Por M. en C. Amy Peralta, infectóloga
Probablemente has escuchado el término “seguridad alimentaria”, que significa que todas las personas tienen, en todo momento, acceso físico, social y económico a alimentos suficientes, inocuos y nutritivos que satisfacen sus necesidades energéticas diarias y preferencias alimentarias (Banco mundial 1996); en pocas palabras, que todas y todos podemos disponer regularmente de alimentos en cantidad, así como de calidad, acorde a nuestras necesidades personales y culturales. Por el contrario, la “inseguridad alimentaria” es cuando no se posible garantizar acceso a esta alimentación. Aunque este término está muy relacionado con el nivel de pobreza extrema, también son relevantes el nivel educativo, cultural, familiar y ambiental, particularmente derivado del colapso climático.
En países de África, la falta de acceso a alimentos es el principal problema, ya que una de cada 5 personas padece hambre (FAO, 2023); siendo las y los niños quienes más sufren estas consecuencias. Sin embargo, la inseguridad alimentaria tiene otras aristas, por ejemplo, en América, aunque se tiene acceso a varios alimentos, la mayoría son de baja calidad, ricos en carbohidratos y grasas trans.
México es considerado un país con una economía creciente, siendo la doceava economía del mundo según el Fondo Monetario Internacional (FMI 2023). Paradójicamente, se estima que casi un cuarto de la población mexicana sufre de inseguridad alimentaria moderada o grave, siendo de 18.2% por carencia y en la población rural de hasta 23.9% (CONEVAL, 2022). La desnutrición crónica afecta a uno de cada 8 niños y niñas en la primera infancia, y uno de cada 4 niñxs indígenas padece desnutrición crónica (ENSANUT 2018).

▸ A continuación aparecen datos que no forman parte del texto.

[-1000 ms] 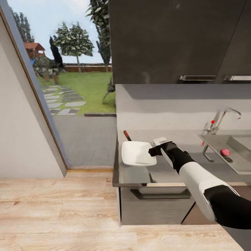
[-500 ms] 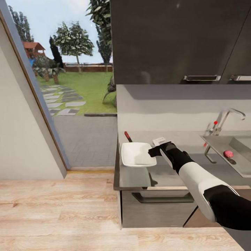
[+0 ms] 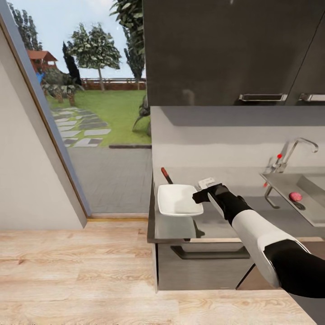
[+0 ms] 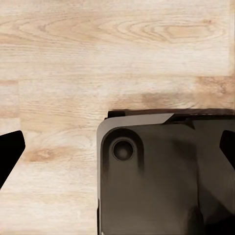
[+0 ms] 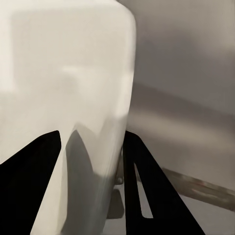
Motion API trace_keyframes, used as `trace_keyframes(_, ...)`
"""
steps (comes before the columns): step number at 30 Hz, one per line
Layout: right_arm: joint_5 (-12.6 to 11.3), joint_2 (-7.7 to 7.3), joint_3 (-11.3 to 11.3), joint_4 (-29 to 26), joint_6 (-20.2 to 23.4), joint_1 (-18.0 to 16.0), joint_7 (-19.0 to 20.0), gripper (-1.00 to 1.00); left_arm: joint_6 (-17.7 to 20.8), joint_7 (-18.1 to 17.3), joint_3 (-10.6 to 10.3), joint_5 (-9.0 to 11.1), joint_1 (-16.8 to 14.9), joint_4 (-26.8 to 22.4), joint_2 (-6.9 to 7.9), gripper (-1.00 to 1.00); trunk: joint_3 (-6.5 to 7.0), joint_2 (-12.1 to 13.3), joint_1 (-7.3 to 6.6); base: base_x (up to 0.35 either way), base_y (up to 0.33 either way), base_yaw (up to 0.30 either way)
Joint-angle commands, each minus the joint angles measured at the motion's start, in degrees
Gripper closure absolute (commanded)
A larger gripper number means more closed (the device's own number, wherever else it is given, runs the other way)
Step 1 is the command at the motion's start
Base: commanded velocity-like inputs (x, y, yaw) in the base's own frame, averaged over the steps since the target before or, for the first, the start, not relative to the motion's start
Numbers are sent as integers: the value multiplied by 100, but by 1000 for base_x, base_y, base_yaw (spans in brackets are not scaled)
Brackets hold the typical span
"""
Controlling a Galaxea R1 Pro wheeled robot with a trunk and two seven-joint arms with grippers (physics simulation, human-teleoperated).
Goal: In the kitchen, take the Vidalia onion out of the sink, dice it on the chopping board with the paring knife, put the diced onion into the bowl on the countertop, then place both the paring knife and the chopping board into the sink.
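The white squarish bowl is at the left end of the grey countertop. My right gripper is shut on its right rim. In the right wrist view the bowl's wall runs between the black fingers. Behind the bowl lies the paring knife, its reddish handle showing. A small pinkish round onion rests in the grey sink at the far right, under the chrome tap. My left gripper hangs open over the wooden floor. The chopping board is out of view.
Dark wall cabinets hang over the counter. Left of the counter's end a glass door gives onto a garden. Light wooden floor lies in front. The robot's dark base is below the left gripper.
The head view has shifted slightly, so the sink sits a little farther right. The right arm and the bowl keep the same place.
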Motion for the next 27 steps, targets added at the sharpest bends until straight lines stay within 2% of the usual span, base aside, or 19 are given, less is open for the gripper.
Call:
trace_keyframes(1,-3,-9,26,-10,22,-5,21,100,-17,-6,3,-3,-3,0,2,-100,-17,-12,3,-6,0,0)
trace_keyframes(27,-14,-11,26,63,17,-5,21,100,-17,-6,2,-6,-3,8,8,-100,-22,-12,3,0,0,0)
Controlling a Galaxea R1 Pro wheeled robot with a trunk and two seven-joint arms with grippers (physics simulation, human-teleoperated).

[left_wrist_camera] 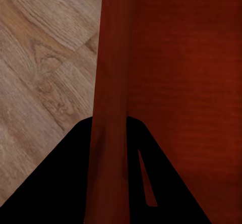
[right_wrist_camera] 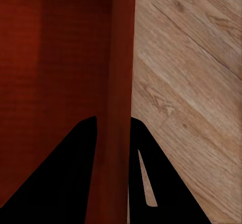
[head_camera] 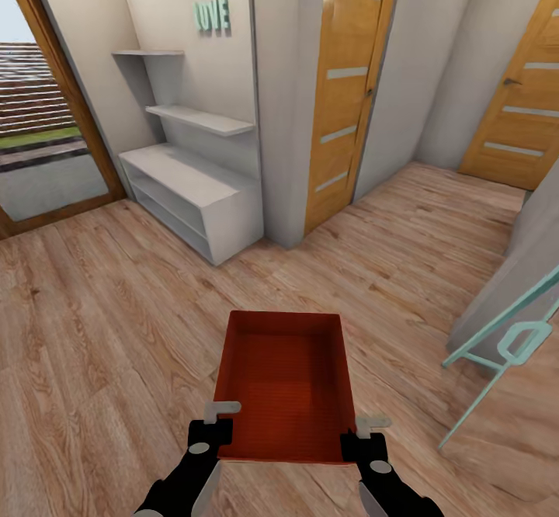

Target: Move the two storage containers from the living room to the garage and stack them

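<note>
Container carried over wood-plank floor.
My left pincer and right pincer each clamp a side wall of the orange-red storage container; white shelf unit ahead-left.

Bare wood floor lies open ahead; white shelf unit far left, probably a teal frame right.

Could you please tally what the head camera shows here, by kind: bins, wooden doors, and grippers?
Orange-red bin: 1
Wooden doors: 2
Grippers, left and right, each shut on a side wall of the bin: 2
Total: 5
</note>
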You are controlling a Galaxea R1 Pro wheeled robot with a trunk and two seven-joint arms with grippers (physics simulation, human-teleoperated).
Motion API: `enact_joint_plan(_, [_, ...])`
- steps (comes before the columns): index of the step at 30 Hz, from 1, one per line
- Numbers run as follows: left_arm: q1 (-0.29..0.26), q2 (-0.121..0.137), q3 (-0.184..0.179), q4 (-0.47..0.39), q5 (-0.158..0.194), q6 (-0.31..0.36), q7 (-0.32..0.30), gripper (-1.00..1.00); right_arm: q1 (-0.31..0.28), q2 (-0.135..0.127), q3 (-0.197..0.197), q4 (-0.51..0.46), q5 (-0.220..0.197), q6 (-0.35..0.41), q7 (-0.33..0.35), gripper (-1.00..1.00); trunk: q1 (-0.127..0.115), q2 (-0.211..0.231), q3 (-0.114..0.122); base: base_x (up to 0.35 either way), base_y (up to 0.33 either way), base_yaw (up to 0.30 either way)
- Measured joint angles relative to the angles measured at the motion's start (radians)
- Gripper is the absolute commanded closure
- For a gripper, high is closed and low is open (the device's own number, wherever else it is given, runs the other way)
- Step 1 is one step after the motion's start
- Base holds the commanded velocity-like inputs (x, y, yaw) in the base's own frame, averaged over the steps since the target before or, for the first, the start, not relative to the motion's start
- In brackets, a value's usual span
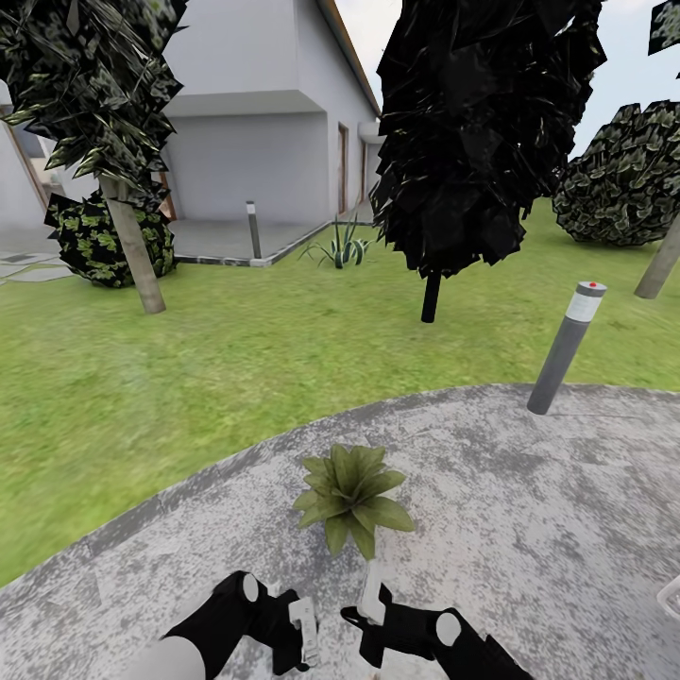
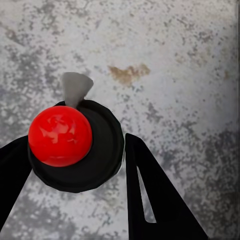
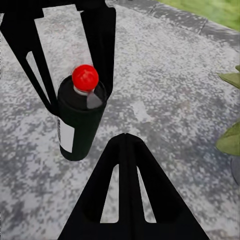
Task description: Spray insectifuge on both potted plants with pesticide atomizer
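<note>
Left gripper (image 2: 75,165) jaws hold the pesticide atomizer (image 3: 80,117) over the patio (image 1: 529,529), right gripper (image 3: 125,145) jaws closed empty; nozzle may miss the potted plant (image 1: 351,493) just ahead.

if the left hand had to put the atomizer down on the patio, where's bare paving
Bare paving spreads wide between the potted plant and the bollard lamp, and again between the plant and the lawn edge. It is crowded just before the plant, where the left gripper, atomizer and right gripper meet.
</note>
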Motion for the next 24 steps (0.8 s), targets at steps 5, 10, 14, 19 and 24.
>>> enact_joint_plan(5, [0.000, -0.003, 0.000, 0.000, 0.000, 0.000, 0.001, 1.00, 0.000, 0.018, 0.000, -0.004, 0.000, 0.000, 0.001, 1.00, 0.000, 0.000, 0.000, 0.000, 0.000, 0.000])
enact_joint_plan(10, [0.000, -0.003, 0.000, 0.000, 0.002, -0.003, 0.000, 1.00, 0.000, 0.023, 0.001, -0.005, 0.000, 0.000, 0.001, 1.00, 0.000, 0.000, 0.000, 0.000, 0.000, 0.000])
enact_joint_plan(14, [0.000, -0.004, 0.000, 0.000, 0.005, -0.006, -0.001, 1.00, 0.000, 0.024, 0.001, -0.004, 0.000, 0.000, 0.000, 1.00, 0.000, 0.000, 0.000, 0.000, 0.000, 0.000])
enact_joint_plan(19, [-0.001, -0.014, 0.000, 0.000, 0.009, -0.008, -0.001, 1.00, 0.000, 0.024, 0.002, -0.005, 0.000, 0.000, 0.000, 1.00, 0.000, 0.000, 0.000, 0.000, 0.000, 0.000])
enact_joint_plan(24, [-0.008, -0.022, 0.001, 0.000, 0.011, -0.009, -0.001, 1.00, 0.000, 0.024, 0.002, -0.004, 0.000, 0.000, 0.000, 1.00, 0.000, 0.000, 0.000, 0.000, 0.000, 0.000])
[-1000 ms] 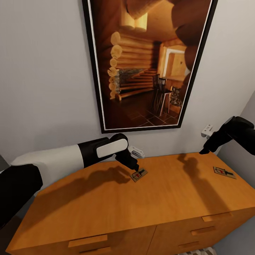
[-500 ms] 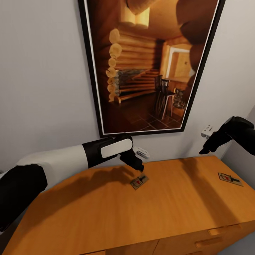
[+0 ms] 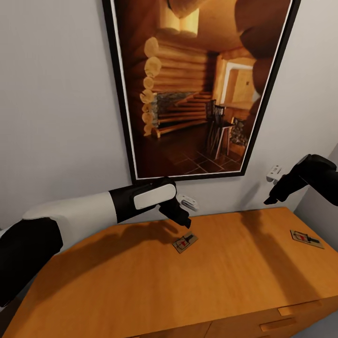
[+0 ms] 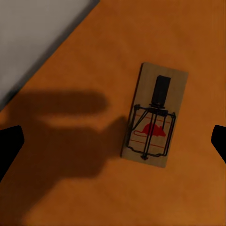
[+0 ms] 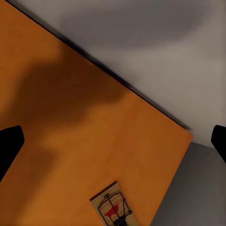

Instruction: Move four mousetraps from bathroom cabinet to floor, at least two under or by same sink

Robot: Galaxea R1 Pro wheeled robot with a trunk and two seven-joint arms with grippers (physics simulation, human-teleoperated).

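Your left tool [image 3: 186, 224] hangs just above the near mousetrap [image 3: 184, 242], fingers spread wide, empty. That trap lies flat mid-cabinet [image 3: 141, 281], long axis angled toward the wall. Since before, the tool lifted slightly. Your right tool [image 3: 270, 201] hovers open; a second mousetrap [image 3: 306, 238] sits right.

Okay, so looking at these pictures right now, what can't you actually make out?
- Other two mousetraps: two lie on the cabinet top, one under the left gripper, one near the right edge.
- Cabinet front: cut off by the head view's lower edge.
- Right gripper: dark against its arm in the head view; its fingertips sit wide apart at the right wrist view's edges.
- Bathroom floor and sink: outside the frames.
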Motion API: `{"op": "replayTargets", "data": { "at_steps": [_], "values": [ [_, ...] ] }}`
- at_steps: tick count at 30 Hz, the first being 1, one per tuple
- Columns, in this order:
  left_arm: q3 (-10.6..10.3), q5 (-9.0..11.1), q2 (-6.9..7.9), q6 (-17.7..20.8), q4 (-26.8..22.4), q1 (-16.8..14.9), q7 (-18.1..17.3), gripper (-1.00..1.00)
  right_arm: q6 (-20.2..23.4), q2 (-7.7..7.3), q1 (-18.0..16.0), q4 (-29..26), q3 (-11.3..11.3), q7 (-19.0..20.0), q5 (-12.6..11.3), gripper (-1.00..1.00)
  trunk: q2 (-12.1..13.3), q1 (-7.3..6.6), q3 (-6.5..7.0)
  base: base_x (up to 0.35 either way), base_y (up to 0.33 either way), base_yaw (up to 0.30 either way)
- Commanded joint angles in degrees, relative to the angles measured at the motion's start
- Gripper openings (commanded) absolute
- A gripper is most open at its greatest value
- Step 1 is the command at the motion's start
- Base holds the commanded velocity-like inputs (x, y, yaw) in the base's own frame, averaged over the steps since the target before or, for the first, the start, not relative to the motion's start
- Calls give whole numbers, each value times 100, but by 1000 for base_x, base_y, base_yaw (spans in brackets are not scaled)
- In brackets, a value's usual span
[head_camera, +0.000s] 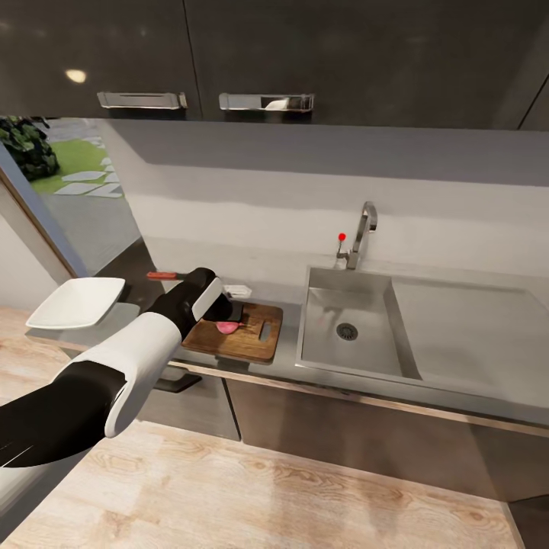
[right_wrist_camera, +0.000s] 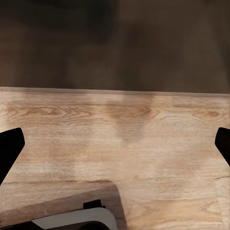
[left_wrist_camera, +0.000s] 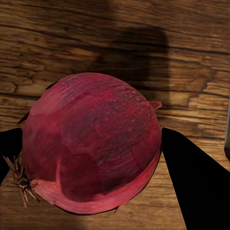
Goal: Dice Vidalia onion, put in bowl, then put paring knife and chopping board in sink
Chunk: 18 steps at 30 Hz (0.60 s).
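The pinkish-red Vidalia onion [left_wrist_camera: 93,143] rests on the dark wood chopping board [head_camera: 252,343], left of the sink [head_camera: 347,358]. My left gripper [head_camera: 223,319] reaches down onto the board and is shut on the onion, one black finger [left_wrist_camera: 191,187] pressing each side. The paring knife [head_camera: 163,275], with its reddish handle, lies on the countertop [head_camera: 290,305] behind my left arm. At the counter's left end sits the white bowl [head_camera: 76,301]. My right gripper [right_wrist_camera: 115,143] hangs open over the pale wooden floor, holding nothing.
A chrome faucet [head_camera: 364,229] with a red knob [head_camera: 341,235] stands behind the basin, and the flat drainboard [head_camera: 473,328] runs to its right. A small white object [head_camera: 238,290] lies behind the board. Dark wall cabinets [head_camera: 305,53] hang overhead. A cabinet handle [head_camera: 177,381] juts out below the counter.
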Motion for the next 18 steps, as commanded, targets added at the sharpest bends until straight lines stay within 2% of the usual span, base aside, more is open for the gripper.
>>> {"op": "replayTargets", "data": {
  "at_steps": [1,18],
  "values": [
    [-39,61,7,16,-5,-5,48,-100,-6,3,-2,-4,-9,-59,62,100,-10,3,-13,0,0,0],
    [-39,61,10,16,-5,-5,48,-100,-6,-4,-2,-4,-7,-55,70,100,-10,3,-45,0,0,0]
  ]
}}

Esta injusticia alimentaria, no solo depende de la repartición de riquezas sino de la obtención de los alimentos; es decir que la alimentación basada en carne es injusta por su propia naturaleza, ya que implica mayor uso de suelo y agua para la agricultura ganadera, que conlleva deforestación, sequía y excesiva producción de CO2. Por otro lado, debemos considerar que también existe una “injusticia interespecie” cuando como humanxs nos arrogamos la atribución de decidir sobre la vida, libertad y derechos reproductivos de lxs demás animales. Esto nos desensibiliza como individuos y sociedad, llevándonos a normalizar el hecho de que cada día 7,200,000 animales son privados de su vida para alimentar a lxs humanxs, especialmente de países desarrollados o en vías de desarrollo.
No olvidemos que la ingesta de productos animales se asocia directamente a mayor riesgo de padecer enfermedades cardiometabólicas (ADA 2018), así como cáncer de mama, de colon y recto. Casi el 70% de las últimas pandemias están relacionadas directamente con diferentes métodos de explotación a otras especies de animales.
A pesar de que hay evidencia científica que respalda esta información, en centros educativos, hospitales y áreas de trabajo, se siguen ofreciendo alimentos de mala calidad: galletas, embutidos, jugos artificiales, lácteos, carne y frituras.
Por otro lado, la alimentación basada en plantas ha demostrado ser de mejor calidad, especialmente por sus efectos antiinflamatorios, las proteínas no nefrotóxicas y la menor cantidad de colesterol y grasas trans que contiene. A pesar de ello es difícil el acceso a alimentos basados en plantas de calidad, debido a la falta de opciones en algunos comercios, donde la única opción son las papas fritas. Esto coloca a la población en vulnerabilidad alimentaria por el difícil acceso a comida saludable.
En conclusión, consideramos que para reducir la brecha de la seguridad alimentaria debe existir un compromiso real entre las autoridades gubernamentales, educativas y de salud, enfocado no solo en procurar el acceso a la cantidad de alimentos sino a la calidad de los mismos, evitando paradigmas como la obligatoriedad de consumir carne o lácteos.